Keresahan tersebut disampaikan Ketua Umum Kesatuan Nelayan Tradisional Indonesia (KNTI), Dani Setiawan. Dani mengaku sangat memahami, kebijakan tersebut dimaksudkan untuk meningkatkan penerimaan negara dengan memanfaatkan hasil sedimentasi laut. Sayangnya, nelayan akan menjadi barisan pertama yang dirugikan oleh kebijakan tersebut.
"Menurut saya ini adalah cara yang brutal," kata Dani, dikutip Sabtu (21/9/2024).
Kebijakan tersebut bermula dari upaya Kementerian Kelautan dan Perikanan (KKP) meningkatkan Penerimaan Negara Bukan Pajak (PNBP) dari sektor kelautan dan perikanan. Pembukaan ekspor pasir laut dianggap sebagai solusi cepat untuk mencapai target tersebut.
Namun, KNTI menganggap kebijakan ini merugikan nelayan kecil dan tradisional karena penambangan pasir laut dapat merusak lingkungan laut yang menjadi sumber mata pencaharian mereka.
“Di lokasi-lokasi penambangan pasir, airnya jadi keruh, ikannya kabur, lari, hilang, sehingga nelayan tidak bisa lagi menangkap ikan di fishing ground mereka. Mereka harus berpindah ke lokasi yang lebih jauh," demikian disampaikan Dani.
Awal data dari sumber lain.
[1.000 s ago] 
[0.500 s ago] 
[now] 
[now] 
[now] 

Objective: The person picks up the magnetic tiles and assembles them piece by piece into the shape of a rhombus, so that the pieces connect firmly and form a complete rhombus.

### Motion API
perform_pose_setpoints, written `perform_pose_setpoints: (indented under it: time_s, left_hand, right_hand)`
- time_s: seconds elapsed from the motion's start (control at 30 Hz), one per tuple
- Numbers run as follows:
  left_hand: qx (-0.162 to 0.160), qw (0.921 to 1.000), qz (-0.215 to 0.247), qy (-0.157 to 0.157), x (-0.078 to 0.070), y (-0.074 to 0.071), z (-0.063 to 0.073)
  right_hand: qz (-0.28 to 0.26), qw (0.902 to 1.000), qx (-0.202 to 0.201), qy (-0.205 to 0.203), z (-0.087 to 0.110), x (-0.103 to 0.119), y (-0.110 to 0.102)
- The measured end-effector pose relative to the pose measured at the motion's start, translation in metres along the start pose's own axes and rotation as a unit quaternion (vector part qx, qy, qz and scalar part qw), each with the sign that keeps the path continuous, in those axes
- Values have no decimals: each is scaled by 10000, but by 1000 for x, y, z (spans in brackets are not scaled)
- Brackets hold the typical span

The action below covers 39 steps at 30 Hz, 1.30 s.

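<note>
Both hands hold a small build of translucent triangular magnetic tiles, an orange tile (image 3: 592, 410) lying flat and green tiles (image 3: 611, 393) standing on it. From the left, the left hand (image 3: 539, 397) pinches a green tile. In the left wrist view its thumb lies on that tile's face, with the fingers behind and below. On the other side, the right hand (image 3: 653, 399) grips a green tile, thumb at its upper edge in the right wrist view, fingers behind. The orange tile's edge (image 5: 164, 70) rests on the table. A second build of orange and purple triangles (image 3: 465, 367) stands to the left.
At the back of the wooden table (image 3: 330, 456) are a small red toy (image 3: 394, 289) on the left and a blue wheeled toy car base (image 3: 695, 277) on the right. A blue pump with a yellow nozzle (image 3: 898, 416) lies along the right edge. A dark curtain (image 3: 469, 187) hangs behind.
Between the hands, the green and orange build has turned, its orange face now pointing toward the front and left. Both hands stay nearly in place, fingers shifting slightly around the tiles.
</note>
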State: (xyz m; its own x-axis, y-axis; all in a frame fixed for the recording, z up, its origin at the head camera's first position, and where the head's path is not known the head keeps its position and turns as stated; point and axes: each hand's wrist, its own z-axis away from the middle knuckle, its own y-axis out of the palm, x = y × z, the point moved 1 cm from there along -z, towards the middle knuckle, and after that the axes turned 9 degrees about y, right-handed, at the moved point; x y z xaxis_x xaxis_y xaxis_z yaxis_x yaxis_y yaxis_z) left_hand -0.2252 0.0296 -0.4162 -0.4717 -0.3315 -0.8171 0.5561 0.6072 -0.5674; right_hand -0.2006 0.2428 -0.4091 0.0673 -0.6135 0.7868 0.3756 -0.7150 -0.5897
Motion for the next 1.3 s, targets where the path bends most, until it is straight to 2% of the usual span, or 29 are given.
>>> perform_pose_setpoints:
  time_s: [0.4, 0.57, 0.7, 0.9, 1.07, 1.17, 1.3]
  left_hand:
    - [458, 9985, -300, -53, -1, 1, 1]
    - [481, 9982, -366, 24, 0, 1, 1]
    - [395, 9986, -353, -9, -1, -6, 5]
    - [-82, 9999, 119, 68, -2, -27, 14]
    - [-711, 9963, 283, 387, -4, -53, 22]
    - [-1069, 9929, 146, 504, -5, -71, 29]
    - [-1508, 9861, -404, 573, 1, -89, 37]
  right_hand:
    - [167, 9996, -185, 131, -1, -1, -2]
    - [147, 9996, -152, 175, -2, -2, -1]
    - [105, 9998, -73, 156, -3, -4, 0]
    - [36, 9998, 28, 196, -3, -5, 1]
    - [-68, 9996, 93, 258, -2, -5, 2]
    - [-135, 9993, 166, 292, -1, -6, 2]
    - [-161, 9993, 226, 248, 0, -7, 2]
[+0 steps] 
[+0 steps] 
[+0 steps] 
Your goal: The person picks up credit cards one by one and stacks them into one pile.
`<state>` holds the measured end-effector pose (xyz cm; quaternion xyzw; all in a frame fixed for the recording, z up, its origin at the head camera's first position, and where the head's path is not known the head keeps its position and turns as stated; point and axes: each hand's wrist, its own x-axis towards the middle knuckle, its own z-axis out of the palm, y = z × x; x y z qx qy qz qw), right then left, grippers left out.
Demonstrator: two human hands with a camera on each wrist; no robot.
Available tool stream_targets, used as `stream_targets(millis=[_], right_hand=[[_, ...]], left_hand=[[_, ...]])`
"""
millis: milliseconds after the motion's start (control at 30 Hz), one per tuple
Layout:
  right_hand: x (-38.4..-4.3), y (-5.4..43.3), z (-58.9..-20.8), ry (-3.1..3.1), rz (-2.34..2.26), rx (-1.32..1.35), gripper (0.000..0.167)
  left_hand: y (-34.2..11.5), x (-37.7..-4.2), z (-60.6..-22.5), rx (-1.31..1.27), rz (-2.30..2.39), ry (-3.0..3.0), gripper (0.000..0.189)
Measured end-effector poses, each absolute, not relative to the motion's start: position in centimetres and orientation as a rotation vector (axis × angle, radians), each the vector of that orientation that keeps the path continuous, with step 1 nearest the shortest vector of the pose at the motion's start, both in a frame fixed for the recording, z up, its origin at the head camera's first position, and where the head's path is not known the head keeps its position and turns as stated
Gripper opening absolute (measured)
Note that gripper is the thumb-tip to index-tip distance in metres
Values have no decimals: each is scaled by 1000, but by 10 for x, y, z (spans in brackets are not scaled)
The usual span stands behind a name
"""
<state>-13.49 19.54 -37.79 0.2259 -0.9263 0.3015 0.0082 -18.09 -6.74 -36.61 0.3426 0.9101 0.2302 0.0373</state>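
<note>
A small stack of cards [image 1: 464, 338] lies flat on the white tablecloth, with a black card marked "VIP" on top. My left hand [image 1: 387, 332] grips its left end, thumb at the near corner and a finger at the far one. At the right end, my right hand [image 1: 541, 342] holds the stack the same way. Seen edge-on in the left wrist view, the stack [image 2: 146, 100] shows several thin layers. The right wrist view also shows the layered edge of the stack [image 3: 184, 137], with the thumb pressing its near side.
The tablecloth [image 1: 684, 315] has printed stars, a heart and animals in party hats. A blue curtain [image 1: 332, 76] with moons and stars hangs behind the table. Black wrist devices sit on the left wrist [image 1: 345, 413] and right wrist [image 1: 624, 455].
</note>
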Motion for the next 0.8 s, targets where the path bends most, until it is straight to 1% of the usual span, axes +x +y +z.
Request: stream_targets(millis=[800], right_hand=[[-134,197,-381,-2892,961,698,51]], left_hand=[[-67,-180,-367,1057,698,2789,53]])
Ia juga melihat kebijakan ini berpotensi mengurangi pendapatan nelayan akibat rusaknya lingkungan. Dan lebih jauh lagi, kebijakan ini akan memicu kemiskinan di kalangan keluarga nelayan.
“Ini yang saya bilang tadi, berkurangnya pendapatan nelayan memicu kemiskinan yang dialami oleh keluarga-keluarga nelayan akibat kebijakan tersebut," pungkasnya. []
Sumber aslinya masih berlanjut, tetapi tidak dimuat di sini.